Breaking away from his prepared speech, Mboweni even called on boards to not pay bonuses to managers who underperform and also to fire them.

He noted that President Cyril Ramaphosa and the cabinet are doing their bit by approving guidelines to cap spending.

  • The president has agreed to guidelines that will apply to cabinet members and members of provincial executives:

    1. For the foreseeable future, cabinet, premiers and MECs’ salaries will be frozen at current levels, with the likelihood of an adjustment downwards
    2. The cost of official cars will be capped at R700 000 (including Vat)
    3. A new cellphone dispensation will cap the amount claimable from the state
    4. All domestic travel will be on economy class tickets
    5. There will no longer be payment for subsistence and travel for both domestic and international trips.

Aside from cutting the wage bill, there was the now-standard commitment to bring state-owned enterprises to order, with no specifics on how this will be done.
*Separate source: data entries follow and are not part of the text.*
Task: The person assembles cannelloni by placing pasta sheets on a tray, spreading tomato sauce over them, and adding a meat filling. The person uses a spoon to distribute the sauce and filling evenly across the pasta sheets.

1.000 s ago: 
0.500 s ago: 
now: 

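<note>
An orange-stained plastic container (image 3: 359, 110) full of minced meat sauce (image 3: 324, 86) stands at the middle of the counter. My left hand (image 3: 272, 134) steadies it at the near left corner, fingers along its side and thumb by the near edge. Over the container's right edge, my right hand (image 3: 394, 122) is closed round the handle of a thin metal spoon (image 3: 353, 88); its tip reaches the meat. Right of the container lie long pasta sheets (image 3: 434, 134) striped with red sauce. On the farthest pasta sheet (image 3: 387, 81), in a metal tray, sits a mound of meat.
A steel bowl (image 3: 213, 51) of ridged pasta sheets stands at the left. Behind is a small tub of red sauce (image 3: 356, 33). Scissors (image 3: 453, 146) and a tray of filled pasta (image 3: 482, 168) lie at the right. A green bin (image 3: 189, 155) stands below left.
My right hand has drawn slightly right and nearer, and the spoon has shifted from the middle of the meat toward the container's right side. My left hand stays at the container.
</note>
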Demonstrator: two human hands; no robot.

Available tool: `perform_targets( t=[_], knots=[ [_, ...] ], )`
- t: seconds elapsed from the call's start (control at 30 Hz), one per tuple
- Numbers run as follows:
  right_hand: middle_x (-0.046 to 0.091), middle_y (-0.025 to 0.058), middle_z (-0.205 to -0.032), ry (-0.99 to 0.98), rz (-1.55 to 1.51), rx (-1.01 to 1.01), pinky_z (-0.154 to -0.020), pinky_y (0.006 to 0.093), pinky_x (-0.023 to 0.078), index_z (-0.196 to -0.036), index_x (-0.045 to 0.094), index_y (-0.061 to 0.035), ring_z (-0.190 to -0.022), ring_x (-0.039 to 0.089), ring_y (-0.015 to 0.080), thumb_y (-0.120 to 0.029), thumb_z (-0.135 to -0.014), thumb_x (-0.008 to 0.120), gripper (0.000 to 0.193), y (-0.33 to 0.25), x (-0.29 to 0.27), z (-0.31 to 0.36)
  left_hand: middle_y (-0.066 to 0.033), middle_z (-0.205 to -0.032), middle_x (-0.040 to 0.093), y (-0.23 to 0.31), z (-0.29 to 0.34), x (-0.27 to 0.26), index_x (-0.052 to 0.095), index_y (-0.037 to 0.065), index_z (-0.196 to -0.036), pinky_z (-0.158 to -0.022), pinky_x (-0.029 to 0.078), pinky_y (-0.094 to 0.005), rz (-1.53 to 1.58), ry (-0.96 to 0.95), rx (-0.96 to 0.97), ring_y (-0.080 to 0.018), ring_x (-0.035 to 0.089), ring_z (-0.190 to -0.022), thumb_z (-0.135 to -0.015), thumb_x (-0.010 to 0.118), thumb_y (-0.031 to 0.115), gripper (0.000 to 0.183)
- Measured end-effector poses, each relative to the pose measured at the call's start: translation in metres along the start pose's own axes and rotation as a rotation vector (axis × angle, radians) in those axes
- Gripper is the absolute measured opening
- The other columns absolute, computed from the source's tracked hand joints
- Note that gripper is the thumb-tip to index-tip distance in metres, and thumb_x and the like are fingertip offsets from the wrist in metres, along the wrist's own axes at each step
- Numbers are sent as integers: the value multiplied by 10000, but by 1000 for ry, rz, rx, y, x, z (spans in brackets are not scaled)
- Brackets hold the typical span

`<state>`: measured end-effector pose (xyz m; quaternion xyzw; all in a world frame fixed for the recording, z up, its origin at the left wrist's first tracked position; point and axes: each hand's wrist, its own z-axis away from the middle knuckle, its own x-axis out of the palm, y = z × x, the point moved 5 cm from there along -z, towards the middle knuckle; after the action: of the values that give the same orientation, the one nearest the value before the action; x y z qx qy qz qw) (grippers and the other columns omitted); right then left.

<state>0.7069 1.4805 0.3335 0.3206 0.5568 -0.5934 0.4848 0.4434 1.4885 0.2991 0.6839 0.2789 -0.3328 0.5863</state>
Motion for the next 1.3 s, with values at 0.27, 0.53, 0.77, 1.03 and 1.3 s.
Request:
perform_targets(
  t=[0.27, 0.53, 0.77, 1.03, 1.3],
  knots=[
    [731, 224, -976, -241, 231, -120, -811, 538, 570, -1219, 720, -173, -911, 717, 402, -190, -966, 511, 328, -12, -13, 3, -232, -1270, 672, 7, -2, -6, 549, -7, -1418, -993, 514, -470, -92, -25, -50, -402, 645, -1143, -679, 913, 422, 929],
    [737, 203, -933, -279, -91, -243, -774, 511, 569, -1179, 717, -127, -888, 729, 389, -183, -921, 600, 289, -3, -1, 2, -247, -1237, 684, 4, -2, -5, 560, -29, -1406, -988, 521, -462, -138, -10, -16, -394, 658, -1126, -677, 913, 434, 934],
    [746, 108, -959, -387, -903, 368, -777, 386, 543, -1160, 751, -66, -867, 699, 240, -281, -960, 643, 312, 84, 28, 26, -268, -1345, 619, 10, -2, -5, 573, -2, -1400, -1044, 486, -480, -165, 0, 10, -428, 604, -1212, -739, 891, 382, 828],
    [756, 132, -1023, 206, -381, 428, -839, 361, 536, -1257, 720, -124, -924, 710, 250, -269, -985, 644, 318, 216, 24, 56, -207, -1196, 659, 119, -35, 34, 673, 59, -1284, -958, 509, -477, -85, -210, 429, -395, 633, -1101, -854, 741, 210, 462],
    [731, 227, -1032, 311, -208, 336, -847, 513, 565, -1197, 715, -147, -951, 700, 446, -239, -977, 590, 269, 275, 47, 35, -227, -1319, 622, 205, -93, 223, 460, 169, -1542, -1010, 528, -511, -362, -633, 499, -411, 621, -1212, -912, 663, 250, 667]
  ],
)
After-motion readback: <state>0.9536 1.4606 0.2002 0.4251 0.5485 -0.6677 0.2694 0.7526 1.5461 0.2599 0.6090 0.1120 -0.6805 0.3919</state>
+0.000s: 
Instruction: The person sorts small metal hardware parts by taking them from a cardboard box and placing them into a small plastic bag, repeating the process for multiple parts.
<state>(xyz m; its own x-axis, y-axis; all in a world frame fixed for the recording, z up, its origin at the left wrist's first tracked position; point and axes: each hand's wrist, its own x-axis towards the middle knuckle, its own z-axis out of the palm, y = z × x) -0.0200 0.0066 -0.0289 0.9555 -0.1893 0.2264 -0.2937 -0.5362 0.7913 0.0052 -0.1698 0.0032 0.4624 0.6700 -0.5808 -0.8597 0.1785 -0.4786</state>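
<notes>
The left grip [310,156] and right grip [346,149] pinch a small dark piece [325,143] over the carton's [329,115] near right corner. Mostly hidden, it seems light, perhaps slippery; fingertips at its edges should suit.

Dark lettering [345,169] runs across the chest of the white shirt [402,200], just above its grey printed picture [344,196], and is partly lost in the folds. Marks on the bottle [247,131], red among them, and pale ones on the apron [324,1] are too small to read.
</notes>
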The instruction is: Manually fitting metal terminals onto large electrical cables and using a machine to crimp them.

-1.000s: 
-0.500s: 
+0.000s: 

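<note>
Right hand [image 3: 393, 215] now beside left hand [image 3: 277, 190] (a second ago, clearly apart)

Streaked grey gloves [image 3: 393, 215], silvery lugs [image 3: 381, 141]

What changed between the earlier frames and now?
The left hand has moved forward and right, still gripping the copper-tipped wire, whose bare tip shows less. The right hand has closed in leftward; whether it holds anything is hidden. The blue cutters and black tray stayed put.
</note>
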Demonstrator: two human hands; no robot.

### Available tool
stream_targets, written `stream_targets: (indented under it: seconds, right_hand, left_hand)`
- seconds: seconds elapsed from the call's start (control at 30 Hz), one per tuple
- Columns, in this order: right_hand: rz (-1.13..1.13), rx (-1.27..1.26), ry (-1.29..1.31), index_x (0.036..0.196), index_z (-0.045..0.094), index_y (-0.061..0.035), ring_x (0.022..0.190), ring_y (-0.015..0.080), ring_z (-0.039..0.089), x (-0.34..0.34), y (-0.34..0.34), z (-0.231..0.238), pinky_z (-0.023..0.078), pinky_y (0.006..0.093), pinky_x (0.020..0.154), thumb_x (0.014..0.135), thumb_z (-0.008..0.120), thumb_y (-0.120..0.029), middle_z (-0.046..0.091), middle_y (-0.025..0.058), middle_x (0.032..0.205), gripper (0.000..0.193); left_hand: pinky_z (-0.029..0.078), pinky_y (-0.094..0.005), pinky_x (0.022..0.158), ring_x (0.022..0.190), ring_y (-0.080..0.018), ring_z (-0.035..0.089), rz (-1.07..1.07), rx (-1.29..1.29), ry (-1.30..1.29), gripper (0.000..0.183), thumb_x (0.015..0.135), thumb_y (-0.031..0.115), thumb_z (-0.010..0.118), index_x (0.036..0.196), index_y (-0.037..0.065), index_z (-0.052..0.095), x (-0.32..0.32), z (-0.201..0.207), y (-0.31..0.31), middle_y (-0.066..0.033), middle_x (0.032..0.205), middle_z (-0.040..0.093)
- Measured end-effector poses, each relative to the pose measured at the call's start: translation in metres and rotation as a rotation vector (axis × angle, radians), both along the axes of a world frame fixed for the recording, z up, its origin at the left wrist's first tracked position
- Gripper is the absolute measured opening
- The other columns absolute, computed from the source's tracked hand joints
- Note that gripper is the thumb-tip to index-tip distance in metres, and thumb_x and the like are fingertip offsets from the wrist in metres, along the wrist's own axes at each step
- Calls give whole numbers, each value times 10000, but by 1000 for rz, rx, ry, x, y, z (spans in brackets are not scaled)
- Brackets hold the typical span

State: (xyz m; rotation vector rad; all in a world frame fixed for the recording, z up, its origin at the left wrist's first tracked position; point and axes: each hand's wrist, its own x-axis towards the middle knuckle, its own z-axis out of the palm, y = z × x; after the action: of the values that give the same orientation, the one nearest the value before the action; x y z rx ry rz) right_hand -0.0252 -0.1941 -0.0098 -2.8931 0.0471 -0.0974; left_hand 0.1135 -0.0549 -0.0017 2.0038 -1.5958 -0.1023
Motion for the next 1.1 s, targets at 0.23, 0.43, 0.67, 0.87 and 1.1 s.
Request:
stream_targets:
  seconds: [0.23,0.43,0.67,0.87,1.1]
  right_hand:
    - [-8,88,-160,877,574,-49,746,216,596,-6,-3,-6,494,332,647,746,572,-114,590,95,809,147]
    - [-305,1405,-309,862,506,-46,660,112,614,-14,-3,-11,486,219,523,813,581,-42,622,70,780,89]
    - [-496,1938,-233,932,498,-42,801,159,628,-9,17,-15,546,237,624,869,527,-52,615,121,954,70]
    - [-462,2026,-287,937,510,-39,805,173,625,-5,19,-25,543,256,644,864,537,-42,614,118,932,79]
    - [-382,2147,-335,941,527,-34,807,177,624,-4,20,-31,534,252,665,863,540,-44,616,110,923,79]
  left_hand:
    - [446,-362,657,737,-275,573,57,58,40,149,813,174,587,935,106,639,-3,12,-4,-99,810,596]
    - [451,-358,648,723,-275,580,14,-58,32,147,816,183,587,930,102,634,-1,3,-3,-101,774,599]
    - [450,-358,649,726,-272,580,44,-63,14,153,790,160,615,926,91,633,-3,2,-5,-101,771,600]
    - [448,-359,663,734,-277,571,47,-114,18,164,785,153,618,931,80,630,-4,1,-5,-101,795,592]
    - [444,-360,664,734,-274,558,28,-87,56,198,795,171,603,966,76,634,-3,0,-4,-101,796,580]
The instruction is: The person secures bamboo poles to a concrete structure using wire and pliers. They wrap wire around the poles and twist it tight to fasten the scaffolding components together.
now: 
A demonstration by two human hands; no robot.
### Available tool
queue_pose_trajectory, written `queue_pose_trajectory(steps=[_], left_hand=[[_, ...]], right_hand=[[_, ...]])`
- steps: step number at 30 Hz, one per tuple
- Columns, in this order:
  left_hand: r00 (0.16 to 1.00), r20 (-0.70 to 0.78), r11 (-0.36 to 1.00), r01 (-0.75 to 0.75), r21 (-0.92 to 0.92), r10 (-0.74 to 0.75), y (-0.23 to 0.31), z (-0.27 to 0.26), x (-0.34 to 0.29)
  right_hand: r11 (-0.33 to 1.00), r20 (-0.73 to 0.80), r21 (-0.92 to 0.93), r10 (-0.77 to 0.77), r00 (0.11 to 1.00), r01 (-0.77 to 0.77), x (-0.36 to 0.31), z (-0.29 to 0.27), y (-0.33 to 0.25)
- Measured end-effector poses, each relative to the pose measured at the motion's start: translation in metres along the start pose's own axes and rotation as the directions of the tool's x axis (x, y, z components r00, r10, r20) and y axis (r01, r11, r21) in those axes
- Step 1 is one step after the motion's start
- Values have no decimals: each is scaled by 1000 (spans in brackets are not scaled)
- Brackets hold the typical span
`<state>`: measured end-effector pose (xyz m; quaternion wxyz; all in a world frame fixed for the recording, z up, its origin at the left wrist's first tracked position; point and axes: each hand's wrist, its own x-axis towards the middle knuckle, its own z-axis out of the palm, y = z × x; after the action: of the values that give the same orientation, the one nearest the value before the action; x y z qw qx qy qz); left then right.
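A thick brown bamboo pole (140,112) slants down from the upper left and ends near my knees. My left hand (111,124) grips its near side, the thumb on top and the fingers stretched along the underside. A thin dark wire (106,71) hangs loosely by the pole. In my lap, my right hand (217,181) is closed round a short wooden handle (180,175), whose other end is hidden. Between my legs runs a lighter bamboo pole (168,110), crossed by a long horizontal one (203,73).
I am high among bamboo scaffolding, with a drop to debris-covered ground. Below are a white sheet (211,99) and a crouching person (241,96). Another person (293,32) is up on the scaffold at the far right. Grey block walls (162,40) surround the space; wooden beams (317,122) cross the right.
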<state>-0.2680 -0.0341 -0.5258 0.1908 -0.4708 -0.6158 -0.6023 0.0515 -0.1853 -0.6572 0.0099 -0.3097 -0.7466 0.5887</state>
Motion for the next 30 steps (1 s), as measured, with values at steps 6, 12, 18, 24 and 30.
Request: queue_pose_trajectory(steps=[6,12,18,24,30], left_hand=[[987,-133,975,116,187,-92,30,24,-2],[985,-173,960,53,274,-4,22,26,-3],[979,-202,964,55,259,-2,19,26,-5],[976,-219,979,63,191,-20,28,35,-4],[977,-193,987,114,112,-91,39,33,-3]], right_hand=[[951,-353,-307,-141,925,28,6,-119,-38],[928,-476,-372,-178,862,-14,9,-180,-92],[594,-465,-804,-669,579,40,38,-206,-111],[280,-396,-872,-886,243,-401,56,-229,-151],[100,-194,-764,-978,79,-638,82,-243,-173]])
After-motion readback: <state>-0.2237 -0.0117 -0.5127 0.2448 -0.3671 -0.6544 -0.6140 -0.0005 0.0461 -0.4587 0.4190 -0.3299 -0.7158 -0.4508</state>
The one detail that did emerge is that South African Airways (SAA) will only be getting loans, rather than government grants, to fund its operations. SAA is currently in talks to bring in potential equity partners.

Read: SAA unlikely to ‘ever’ be sustainable in current configuration 

Although the economic outlook remains bleak, Mboweni pointed out that there are signs of some green shoots. Despite economic growth being flat for the year, growth in gross fixed capital formation rebounded to 6.1% in the second quarter.

“Mining grew by 14.4%. In real terms, credit growth has been positive since late 2018. Private sector credit extension rose 6.2% in September. Home loans grew 5% year on year – the fastest rate in some time.”

Despite these positive signs, SA still has a long road ahead.

“In short, it is a mixed picture with some positive signs.”